* [YOUR GOAL]:
From the listing below, reproduce word for word the part that opens with the line containing "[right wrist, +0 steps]" and closes with the line containing "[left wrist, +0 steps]"; reproduce nothing else.

* [DATA EXTRACT]:
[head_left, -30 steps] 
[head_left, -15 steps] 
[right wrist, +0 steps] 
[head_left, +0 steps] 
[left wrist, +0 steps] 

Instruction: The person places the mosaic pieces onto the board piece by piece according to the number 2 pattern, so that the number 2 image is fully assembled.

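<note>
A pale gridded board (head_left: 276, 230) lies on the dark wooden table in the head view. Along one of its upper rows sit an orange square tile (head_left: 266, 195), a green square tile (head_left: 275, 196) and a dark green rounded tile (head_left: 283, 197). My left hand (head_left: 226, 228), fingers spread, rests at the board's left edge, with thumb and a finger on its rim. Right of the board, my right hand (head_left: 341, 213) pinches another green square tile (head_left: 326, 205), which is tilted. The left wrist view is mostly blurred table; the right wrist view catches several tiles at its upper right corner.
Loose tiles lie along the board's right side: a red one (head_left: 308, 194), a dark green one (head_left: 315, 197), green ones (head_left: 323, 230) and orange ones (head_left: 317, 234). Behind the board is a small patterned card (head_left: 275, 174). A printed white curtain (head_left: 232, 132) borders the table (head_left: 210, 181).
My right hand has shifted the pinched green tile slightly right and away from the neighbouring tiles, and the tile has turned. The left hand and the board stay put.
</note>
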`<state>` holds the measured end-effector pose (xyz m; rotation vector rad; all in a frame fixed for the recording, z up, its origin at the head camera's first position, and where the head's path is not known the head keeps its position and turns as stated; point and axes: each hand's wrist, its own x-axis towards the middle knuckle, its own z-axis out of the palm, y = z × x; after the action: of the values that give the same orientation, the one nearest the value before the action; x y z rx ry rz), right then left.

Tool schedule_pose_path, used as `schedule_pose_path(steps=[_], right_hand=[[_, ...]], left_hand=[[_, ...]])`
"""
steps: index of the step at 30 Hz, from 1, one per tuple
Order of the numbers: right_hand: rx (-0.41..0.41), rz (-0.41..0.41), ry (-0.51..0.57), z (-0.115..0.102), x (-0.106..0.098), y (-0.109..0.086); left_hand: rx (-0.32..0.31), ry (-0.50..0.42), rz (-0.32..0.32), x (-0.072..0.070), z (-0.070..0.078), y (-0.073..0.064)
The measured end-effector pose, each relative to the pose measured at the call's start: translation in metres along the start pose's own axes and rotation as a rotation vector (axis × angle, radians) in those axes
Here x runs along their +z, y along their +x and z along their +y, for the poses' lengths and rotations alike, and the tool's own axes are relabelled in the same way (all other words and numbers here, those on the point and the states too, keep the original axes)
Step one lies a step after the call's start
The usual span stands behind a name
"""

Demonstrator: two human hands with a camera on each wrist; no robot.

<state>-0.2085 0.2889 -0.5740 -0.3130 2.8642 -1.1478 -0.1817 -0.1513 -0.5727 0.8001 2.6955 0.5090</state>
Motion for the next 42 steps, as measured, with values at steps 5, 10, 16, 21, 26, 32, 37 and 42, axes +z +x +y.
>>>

* [TASK RESULT]:
[right wrist, +0 steps] 
[head_left, +0 steps] 
[left wrist, +0 steps] 

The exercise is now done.